Each entry that appears below should be restated exactly as it is.

→ THE INPUT
◇ ◇ ◇ ◇ ◇ ◇ ◇
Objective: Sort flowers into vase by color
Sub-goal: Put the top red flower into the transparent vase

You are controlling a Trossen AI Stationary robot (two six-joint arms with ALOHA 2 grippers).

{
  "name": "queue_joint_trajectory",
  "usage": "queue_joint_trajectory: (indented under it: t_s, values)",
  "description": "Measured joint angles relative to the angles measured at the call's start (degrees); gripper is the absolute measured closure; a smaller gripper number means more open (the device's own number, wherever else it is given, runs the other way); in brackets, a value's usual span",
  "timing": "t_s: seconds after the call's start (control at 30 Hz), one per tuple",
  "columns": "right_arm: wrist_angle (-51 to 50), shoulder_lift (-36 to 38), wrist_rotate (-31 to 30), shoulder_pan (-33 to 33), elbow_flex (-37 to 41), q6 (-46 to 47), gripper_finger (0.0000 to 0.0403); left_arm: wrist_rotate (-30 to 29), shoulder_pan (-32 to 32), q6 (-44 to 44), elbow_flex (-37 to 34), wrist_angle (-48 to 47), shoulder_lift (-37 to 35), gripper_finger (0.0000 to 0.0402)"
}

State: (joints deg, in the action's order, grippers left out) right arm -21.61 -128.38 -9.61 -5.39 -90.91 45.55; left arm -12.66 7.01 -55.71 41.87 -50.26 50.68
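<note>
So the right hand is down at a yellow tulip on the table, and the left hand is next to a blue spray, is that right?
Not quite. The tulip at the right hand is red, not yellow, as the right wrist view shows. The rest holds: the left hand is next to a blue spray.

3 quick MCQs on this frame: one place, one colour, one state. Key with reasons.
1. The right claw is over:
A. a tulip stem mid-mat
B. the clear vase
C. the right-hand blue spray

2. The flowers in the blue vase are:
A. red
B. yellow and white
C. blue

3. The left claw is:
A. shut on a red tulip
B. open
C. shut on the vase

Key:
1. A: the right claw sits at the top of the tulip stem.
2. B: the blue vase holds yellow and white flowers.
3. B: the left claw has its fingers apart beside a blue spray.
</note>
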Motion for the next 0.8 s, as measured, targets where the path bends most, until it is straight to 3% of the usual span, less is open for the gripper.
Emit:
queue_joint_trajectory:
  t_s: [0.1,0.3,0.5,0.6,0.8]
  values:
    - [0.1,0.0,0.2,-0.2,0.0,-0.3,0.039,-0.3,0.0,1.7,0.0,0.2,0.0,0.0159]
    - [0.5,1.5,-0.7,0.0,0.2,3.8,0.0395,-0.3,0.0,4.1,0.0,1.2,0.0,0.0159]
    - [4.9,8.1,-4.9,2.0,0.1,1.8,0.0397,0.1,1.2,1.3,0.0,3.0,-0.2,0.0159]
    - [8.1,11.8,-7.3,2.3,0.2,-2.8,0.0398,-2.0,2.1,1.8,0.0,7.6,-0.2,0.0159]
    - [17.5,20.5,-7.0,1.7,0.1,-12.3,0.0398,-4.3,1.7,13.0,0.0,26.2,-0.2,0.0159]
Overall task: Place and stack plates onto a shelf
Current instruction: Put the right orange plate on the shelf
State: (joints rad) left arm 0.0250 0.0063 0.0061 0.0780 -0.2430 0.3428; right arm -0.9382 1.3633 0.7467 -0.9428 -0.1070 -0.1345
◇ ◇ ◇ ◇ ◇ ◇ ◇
→ REPLY
Objective: Sort flowers into vase by color
Sub-goal: Put the top red flower into the transparent vase

You are controlling a Trossen AI Stationary robot (two six-joint arms with ALOHA 2 grippers).

{
  "name": "queue_joint_trajectory",
  "usage": "queue_joint_trajectory: (indented under it: t_s, values)",
  "description": "Measured joint angles relative to the angles measured at the call's start (degrees); gripper is the absolute measured closure; a smaller gripper number means more open (the device's own number, wherever else it is given, runs the other way); in brackets, a value's usual span",
  "timing": "t_s: seconds after the call's start (control at 30 Hz), one per tuple",
  "columns": "right_arm: wrist_angle (-51 to 50), shoulder_lift (-36 to 38), wrist_rotate (-31 to 30), shoulder_pan (-33 to 33), elbow_flex (-37 to 41), q6 (-46 to 47), gripper_finger (0.0000 to 0.0403); left_arm: wrist_rotate (-30 to 29), shoulder_pan (-32 to 32), q6 (-44 to 44), elbow_flex (-37 to 34), wrist_angle (-48 to 47), shoulder_lift (-37 to 35), gripper_finger (0.0000 to 0.0402)"
}

State: (joints deg, in the action's order, grippers left out) right arm -21.61 -128.38 -9.61 -5.39 -90.91 45.55; left arm -12.66 7.01 -55.71 41.87 -50.26 50.68
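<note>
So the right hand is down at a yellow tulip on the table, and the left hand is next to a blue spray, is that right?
Not quite. The tulip at the right hand is red, not yellow, as the right wrist view shows. The rest holds: the left hand is next to a blue spray.

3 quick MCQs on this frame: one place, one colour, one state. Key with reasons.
1. The right claw is over:
A. a tulip stem mid-mat
B. the clear vase
C. the right-hand blue spray

2. The flowers in the blue vase are:
A. red
B. yellow and white
C. blue

3. The left claw is:
A. shut on a red tulip
B. open
C. shut on the vase

Key:
1. A: the right claw sits at the top of the tulip stem.
2. B: the blue vase holds yellow and white flowers.
3. B: the left claw has its fingers apart beside a blue spray.
</note>
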Motion for the next 0.8 s, as measured, targets where the path bends most, until it is straight to 3% of the usual span, less is open for the gripper.
Emit:
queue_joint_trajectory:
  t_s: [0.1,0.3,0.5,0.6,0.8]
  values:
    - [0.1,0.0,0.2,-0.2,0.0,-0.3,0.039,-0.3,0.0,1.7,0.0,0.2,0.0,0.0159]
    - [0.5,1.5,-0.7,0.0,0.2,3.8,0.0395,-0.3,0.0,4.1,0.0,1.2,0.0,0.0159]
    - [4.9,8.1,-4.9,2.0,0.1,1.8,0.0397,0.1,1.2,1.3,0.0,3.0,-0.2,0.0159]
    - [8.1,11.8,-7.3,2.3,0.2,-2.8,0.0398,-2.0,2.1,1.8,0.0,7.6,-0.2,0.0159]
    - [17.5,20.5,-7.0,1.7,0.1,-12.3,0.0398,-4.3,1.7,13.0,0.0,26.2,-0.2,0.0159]
Overall task: Place and stack plates onto a shelf
Current instruction: Put the right orange plate on the shelf
State: (joints rad) left arm 0.0250 0.0063 0.0061 0.0780 -0.2430 0.3428; right arm -0.9382 1.3633 0.7467 -0.9428 -0.1070 -0.1345

The answer to this exercise has been written out completely.